Responsible brands and retail associations are lobbying for more government action. They want government to re-align the market, address the unlevel playing field and apply pressure on those freeloading businesses.

2. Transparency: Opening up the Supply Chain

Transparency is seen by many as the foundation for a sustainable future. Knowing where raw materials come from, understanding production process, and which workers and what working conditions were used in the manufacturer of the finished product is the only way to determine if a product and a brand is sustainable.

Transparency ensures we know if a brand is sourcing cotton from Uzbekistan, where government led forced child labour is used to pick cotton for our t-shirts, or if harmful chemicals are being used to waterproof your outdoor jacket or if denim jeans are being made by Chinese Muslim’s in Xinjiang ‘re-education’ camps. Without transparency, claims by brands they are doing good can not be supported, and equally, claims by NGOs that brands are doing harm are open to challenge.

But full supply chain transparency is very difficult for an industry that is dependent on global supply chains that are often 5-10 tiers deep. However, transparency can be hugely beneficial to a business in reducing its costs as well as helping it manage its environmental and social impacts.

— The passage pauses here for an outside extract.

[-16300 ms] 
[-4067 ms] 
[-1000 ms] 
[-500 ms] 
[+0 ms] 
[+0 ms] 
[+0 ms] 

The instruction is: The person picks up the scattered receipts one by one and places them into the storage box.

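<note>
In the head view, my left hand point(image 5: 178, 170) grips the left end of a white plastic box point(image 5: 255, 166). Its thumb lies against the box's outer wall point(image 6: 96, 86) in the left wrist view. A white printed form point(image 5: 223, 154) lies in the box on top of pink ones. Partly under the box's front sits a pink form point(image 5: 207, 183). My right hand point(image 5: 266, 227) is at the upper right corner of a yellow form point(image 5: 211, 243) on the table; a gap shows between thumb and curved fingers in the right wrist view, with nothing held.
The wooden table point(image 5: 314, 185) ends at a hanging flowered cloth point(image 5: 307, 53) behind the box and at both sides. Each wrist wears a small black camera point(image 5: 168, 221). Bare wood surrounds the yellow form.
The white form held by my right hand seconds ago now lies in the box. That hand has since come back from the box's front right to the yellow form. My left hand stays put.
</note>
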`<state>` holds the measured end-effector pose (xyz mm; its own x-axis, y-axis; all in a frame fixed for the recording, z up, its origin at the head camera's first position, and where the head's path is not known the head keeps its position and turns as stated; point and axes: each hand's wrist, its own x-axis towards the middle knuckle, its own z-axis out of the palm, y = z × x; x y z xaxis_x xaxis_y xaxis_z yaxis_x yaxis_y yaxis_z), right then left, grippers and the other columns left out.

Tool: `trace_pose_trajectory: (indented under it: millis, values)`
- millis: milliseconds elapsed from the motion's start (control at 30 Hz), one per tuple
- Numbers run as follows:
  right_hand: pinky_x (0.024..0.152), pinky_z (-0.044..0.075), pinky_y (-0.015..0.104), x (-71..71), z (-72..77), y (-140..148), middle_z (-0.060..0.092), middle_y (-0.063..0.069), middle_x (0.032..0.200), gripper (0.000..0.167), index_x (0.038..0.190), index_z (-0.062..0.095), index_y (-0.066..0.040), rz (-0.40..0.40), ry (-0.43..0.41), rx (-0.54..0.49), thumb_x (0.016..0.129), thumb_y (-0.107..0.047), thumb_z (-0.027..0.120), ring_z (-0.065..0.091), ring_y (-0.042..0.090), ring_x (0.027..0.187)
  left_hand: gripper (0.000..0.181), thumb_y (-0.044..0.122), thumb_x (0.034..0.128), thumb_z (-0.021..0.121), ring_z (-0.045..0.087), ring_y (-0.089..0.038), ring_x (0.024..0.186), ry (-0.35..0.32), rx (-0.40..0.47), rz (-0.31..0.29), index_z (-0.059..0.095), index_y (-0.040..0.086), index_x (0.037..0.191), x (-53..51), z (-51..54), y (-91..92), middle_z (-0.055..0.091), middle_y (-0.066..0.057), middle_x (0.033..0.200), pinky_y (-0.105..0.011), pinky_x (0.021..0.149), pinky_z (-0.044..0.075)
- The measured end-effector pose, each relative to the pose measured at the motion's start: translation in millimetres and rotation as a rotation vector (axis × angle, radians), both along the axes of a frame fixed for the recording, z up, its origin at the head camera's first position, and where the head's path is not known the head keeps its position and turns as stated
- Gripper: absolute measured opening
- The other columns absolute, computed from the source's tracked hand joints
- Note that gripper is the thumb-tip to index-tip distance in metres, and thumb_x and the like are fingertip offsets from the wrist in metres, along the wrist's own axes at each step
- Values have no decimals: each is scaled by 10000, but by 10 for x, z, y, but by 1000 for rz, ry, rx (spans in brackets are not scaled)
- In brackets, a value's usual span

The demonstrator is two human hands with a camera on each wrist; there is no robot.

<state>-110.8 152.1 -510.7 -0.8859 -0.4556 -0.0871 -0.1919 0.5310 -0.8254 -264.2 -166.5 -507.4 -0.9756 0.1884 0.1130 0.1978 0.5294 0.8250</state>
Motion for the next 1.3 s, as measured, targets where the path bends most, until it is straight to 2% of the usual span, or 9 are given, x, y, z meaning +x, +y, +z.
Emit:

And policy makers are starting to see the value of transparency for sustainability, with the UN Sustainable Development Goals underpinned by the concept of transparency. The European Timber Regulations, the Modern Slavery Act and the recent changes to the UK Environment Bill for illegal logging, all rely on the need for transparency across supply chain. The amendment to the Environment Act indicates that the UK government has agreed that the UK must stop metaphorically "importing" the problem of deforestation through the purchases of UK consumers; although the level the fines and how the law will be enforced still have to be confirmed.

The complex, global nature of fashion supply chains requires a similar approach to that applied to timber. We must stop ‘importing’ acts of environmental harm, such as GHGs emissions, poisoning of fresh water supplies, the use of persistent, bio-accumulative and carcinogenic chemicals and destruction of soil health through our fashion purchases. And we must stop the trade in all aspects of modern slavery driven by our desire to be fashionable, whether this is fast fashion or luxury.

Therefore, demanding fashion brands to be transparency is key to a systemic change that is needed in the industry. Again simple, progressive legislation can be used to achieve this goal. For example, requiring brands to declare the Country of Origin (COO) of the main raw materials in their products as part of the customs declaration would instantly force greater transparency. This one simple requirement brands to explore their supply chains to a depth and to a level of detail never been required before. And as a result of this one requirement, brands would be linked to their supply chain and all its bad practice. They will then either have to improve their supply chain or hope that NGOs, media and consumers don’t find out about the issues in their supply chains.


In summary, the actions of a small group of responsible fashion brands has demonstrated, as the UK industry has done in many other aspects of fashion, the ability of UK businesses to innovated and provide thought leadership for sustainability. It can be argued that no other country has done more for promoting and driving the sustainability agenda.

However, this group doesn’t represent the industry at large. The scale of freeloading and lack of engagement by other brands and retailers ensures the fashion footprint of the UK industry has a negative impact on local and global environments and does little to eradicate poor working conditions and many aspects of modern slavery.

The lack of industry wide engagement in sustainable practices can be driven by progressive targeted legislation by the UK government, that ‘levels’ the playing field both in terms of economic and ethical measures. And this legislation must be underpinned by a minimum requirement for improved transparency. It is only with legislation and transparency that will we be able to tackle the scale of the sustainability emergency we face within the time that we have left.